WHAT IS BEING ASKED.
Could you copy the lines below exactly, leaving none out?

SUPPLIED INFORMATION.
..........

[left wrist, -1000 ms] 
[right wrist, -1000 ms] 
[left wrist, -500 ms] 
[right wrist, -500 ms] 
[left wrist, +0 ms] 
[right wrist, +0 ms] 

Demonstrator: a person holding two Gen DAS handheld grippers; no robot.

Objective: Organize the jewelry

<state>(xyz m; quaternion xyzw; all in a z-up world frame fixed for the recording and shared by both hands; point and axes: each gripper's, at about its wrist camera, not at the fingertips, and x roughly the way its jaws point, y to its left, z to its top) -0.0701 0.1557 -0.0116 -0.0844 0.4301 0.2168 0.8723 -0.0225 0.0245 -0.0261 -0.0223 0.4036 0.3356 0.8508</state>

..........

EXERCISE RESULT.
[left wrist, -1000 ms] 
[right wrist, -1000 ms] 
[left wrist, -500 ms] 
[right wrist, -500 ms] 
[left wrist, +0 ms] 
[right wrist, +0 ms] 

Demonstrator: a person holding two Gen DAS handheld grippers; no robot.

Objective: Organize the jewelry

<state>(xyz m; quaternion xyzw; all in a z-up world frame fixed for the recording and shared by both hands; point and axes: each gripper's, at about its wrist camera, not at the fingertips, and x roughly the way its jaws point, y to its left, z to its top) -0.0701 0.1557 -0.0116 -0.0844 0.4301 0.2168 0.8723 -0.0225 0.0245 -0.0261 -0.0223 0.4036 0.3356 0.8508</state>

There is no more to the output.